**Exercise aim**
Starting with the first line and ending with the line that holds "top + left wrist", repeat the material exactly.

**Supplied information**
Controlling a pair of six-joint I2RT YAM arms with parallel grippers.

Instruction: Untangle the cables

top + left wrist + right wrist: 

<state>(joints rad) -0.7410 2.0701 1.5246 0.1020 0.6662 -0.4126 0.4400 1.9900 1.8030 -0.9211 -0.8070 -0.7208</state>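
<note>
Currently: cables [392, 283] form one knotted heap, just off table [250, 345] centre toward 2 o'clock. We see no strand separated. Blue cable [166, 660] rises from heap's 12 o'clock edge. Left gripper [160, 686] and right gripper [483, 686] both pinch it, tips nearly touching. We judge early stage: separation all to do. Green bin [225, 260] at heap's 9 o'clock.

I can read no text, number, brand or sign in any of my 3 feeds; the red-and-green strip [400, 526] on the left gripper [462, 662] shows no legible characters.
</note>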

**Result of the task**
Controlling a pair of six-joint I2RT YAM arms with parallel grippers.

Instruction: Untangle the cables

top + left wrist + right wrist: 

No further output is expected.